Director and co-writer Maggie Betts’ film, The Burial, is an inspirational courtroom drama with some humorous moments most likely never seen in an episode of “Perry Mason” on television or the film To Kill a Mockingbird. Betts (The Novitiate, 2017) and award-winning playwright Doug Wright co-wrote the adapted screenplay from Jonathan Harr’s article “The Burial,” published in 1999 by The New Yorker. The script is loosely based on a true story about a Biloxi funeral homeowner, Jeremiah O’Keefe (Tommy Lee Jones), who owns various funeral homes and a burial insurance business. At 75 years of age, he wants to leave it to his many children and grandchildren, sharing this with his wife (Pamela Reed). He finds to leave it in good status and must make business decisions. He consults his three decades-long-time friend and attorney Mike Allred (Alan Ruck). They go to Vancouver, BC, to meet CEO Ray Loewen (Bill Camp) about selling three funeral homes. Although a handshake and signature on a contract to sell was made on Lowen’s yacht to be finalized quickly, the action was not taken by Loewen/his corporation. Thus, a contract dispute begins.
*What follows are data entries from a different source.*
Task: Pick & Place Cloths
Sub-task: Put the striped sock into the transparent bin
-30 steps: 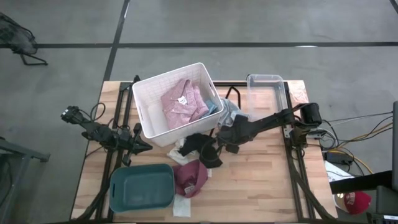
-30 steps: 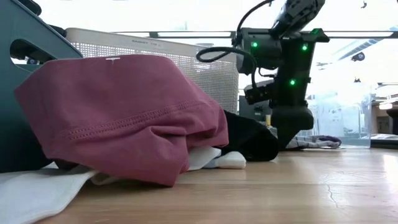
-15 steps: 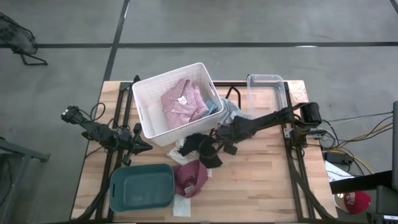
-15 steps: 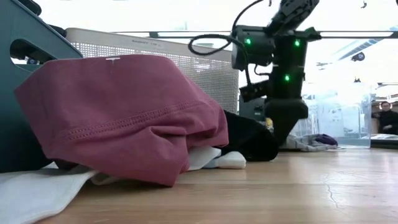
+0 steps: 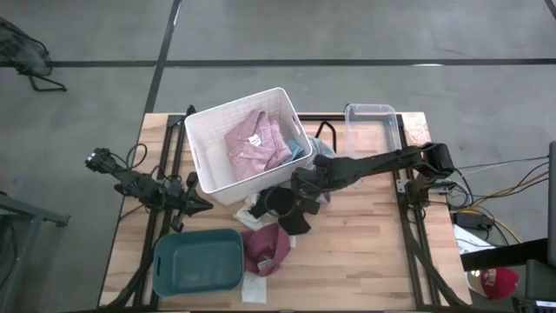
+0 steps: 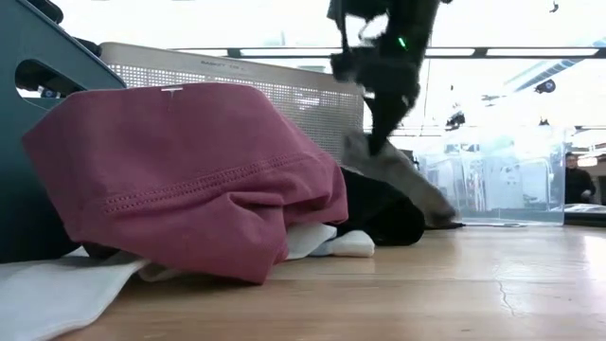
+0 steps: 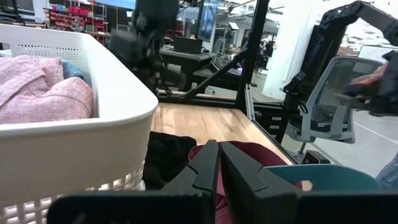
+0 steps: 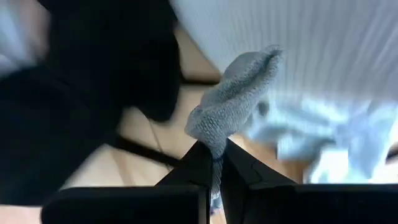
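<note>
My right gripper (image 5: 298,184) is shut on a small grey knitted piece (image 8: 233,93) above the black piece (image 5: 282,207), just off the white basket's (image 5: 208,165) near right corner. In the low view the grey piece (image 6: 398,175) slants down from the gripper (image 6: 377,142). The pink checked shirt (image 5: 256,139) lies in the basket. The blue-grey shirt (image 5: 323,155) lies on the table against the basket's right wall. The maroon piece (image 5: 265,248) lies by the teal bin (image 5: 198,261). My left gripper (image 5: 207,205) waits shut at the basket's near left. My right gripper pinches the grey piece between its two fingers at a bunched part (image 8: 214,152); a rounded lump of it sticks out past the fingertips. The fingers come from above. The piece trails slack below them, and its lower end (image 6: 440,220) lies on the table.
A clear plastic bin (image 5: 373,122) stands at the far right of the table. A cream strip (image 5: 256,287) lies at the near edge under the maroon piece. Bare wood (image 5: 365,252) lies to the near right. A person (image 6: 578,180) sits in the room beyond.
My right gripper has shut on the grey piece, then risen and gone toward the table's left, nearer the white basket. The piece's gripped end has lifted off the table; its other end has stayed down.
</note>
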Tool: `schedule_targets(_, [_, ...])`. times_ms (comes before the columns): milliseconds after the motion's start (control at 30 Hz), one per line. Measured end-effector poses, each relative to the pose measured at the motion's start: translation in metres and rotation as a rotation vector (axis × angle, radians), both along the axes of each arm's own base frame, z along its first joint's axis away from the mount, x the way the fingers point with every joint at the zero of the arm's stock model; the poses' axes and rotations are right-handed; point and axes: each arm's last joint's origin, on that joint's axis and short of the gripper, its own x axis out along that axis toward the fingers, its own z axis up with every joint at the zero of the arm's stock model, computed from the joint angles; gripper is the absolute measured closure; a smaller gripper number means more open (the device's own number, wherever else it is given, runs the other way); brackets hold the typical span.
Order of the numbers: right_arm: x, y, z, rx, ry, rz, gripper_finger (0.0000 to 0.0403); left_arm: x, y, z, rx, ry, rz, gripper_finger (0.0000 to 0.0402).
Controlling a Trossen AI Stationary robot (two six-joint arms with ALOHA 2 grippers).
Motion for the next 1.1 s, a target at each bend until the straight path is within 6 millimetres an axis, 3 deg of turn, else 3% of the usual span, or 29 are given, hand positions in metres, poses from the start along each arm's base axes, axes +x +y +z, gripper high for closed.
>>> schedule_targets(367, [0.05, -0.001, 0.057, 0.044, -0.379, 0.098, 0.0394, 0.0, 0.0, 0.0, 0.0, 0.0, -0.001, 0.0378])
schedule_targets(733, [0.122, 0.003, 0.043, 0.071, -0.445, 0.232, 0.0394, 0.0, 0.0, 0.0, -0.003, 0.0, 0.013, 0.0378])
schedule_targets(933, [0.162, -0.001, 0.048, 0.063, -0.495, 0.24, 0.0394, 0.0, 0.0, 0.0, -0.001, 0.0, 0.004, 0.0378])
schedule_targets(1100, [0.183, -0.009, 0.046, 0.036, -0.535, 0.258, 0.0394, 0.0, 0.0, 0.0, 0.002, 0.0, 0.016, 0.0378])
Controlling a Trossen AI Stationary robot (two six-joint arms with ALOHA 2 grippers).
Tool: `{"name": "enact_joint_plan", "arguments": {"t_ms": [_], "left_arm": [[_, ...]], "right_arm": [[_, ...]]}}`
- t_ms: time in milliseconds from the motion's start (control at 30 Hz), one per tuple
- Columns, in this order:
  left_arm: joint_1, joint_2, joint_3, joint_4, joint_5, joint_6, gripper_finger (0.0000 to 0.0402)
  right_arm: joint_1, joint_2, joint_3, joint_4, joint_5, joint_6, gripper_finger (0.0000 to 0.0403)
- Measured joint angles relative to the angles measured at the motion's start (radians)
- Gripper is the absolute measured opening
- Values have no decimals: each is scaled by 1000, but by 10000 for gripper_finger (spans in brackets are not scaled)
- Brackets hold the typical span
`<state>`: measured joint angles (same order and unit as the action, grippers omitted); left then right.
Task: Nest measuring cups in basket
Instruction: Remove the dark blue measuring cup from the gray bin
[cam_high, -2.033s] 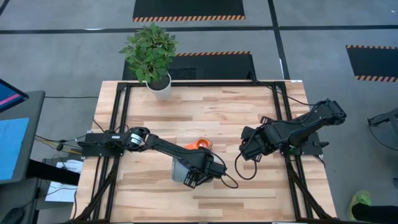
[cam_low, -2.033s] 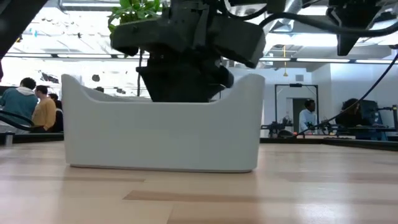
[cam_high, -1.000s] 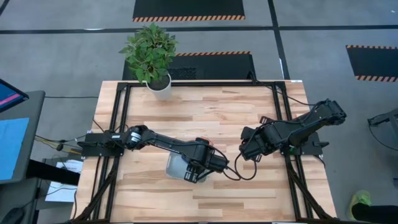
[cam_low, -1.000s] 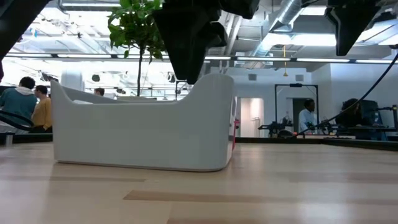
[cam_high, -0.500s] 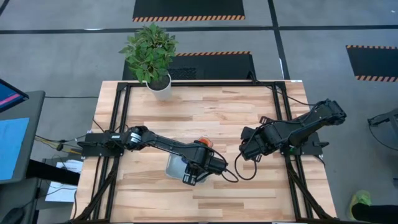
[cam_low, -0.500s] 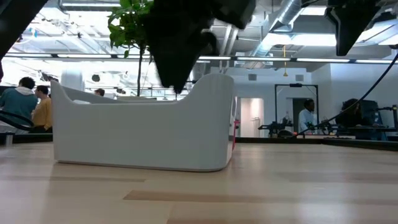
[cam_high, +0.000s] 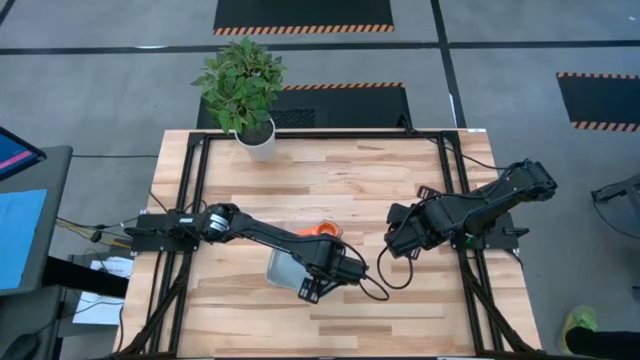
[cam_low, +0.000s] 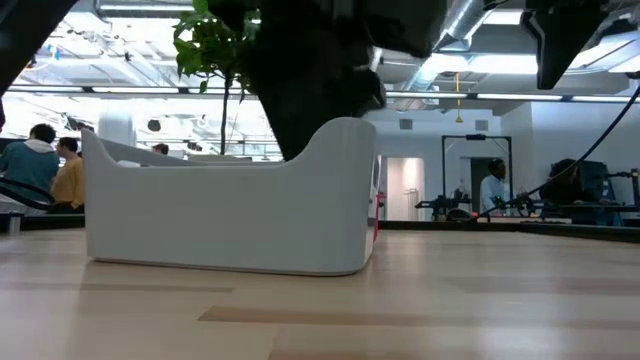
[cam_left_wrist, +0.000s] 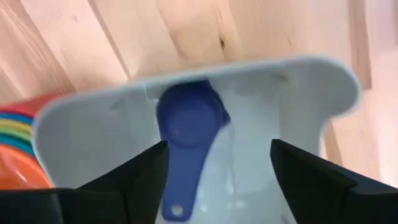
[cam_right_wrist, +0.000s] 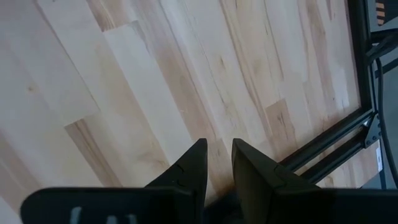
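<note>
Hovering at lower centre of the high view, left gripper (cam_high: 312, 290) sits over the basket (cam_high: 278, 270), fingers (cam_left_wrist: 140, 180) spread wide, holding nothing. Dark blue measuring cup (cam_left_wrist: 186, 134) lies loose on the basket floor, handle toward the camera. Stack of nested cups (cam_left_wrist: 15, 134), rainbow rims, sits outside the basket wall; orange one (cam_high: 318, 231) shows just beyond it. Judged: nesting barely begun, most cups left. Right gripper (cam_right_wrist: 216, 163) idles at mid right, fingers nearly closed, empty.
</note>
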<state>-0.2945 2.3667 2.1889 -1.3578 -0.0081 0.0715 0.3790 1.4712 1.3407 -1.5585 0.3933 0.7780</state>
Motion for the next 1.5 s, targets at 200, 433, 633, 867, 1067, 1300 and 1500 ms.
{"name": "enact_joint_plan", "arguments": {"t_ms": [200, 433, 633, 867, 1067, 1300, 1500], "left_arm": [[1, 50, -1, 36, 4, 24, 298], [7, 85, 0, 18, -8, 31, 300], [24, 108, -2, 26, -66, 22, 300], [51, 108, -2, 24, -75, 22, 296], [57, 107, -2, 9, -20, 19, 225], [68, 97, 20, -82, -4, -2, 119], [94, 100, 91, -181, -34, -45, 43]], "right_arm": [[1, -4, 0, -12, 0, -1, 98], [22, -162, 0, -7, 2, -5, 98], [56, -309, 1, -12, 2, 105, 98], [112, -403, 1, -14, 1, 191, 98], [126, -414, 1, -12, 0, 193, 98], [126, -412, 1, -13, -1, 185, 98], [126, -412, 1, -12, -1, 183, 98]]}}
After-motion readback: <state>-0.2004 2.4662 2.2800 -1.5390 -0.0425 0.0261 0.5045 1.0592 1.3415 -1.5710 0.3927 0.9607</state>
This story may sound boring to some or just a bunch of legal jargon thrown at each other in a courtroom, but it is anything but that. Anyone about AARP age or who has experienced burying a loved one learns approximately what funeral costs are. Individuals who do not have burial insurance or savings in place may struggle to pay. The audience knows that the Canadian billionaire is getting ready to take over the “death” business in the United States. Why? He saw the potential earnings from the “baby boomers” aging and dying. Small towns and rural areas are ripe. Cha-ching.
A young, new attorney and family friend of Jeremiah, Hal (Mamoudou Athie), suspects Loewen and company are not on the level in business dealings. Hal thinks it best to move on to sue Loewen, then convinces Jeremiah to do so in Hinds County, which has a predominantly Black population. With the information Hal has, he also recommends meeting with a Floridian personal injury lawyer, Willie E. Gary (Jamie Foxx), who has a reputation for not losing cases and winning large sums for his clients.
Every time Foxx is on the screen portraying the wealthy and well-dressed lawyer, the audience is entertained by his portrayal of someone who is very confident of his ability to win – and big. He takes his time to be convinced to accept a case outside of personal injury. He learns of the earning potential from going up against a multi-billion-dollar corporation. As he proceeds, he must know a thing or two but is determined to help the mild-mannered Jeremiah, who becomes his friend. Foxx gives an outstanding performance of the character who learns to use the law to correct some wrongdoing. He may be wealthy, but he does not forget where his life began or his mama. Willie’s wife and childhood sweetheart, Gloria (Amanda Warren), has a small but effective role as his life partner.
Mame Downes (Jurnee Smollett, “Lovecraft Country”) is a distinguished attorney Loewen hires to represent him. She and her team perform great in the courtroom as they cross-examine the people who take the stand. This character may be fictional in the film, but adding a sharp and talented female lawyer to the story is a good choice. This is a feel-good and must-watch film.
Overall, the supporting cast portrays their characters more than effectively, leaving the audience rooting for the small businessman. The scene where the parties negotiate is magnificent, as well as the final courtroom scenes. Some audience members may want to cheer at specific points and then watch the film again.
126-minute runtime, and it is rated R.
The Burial premiered at the Toronto International Film Festival. It will be released in a limited release/select theaters on October 6, 2023. It will be streaming via Prime Video on October 13, 2023.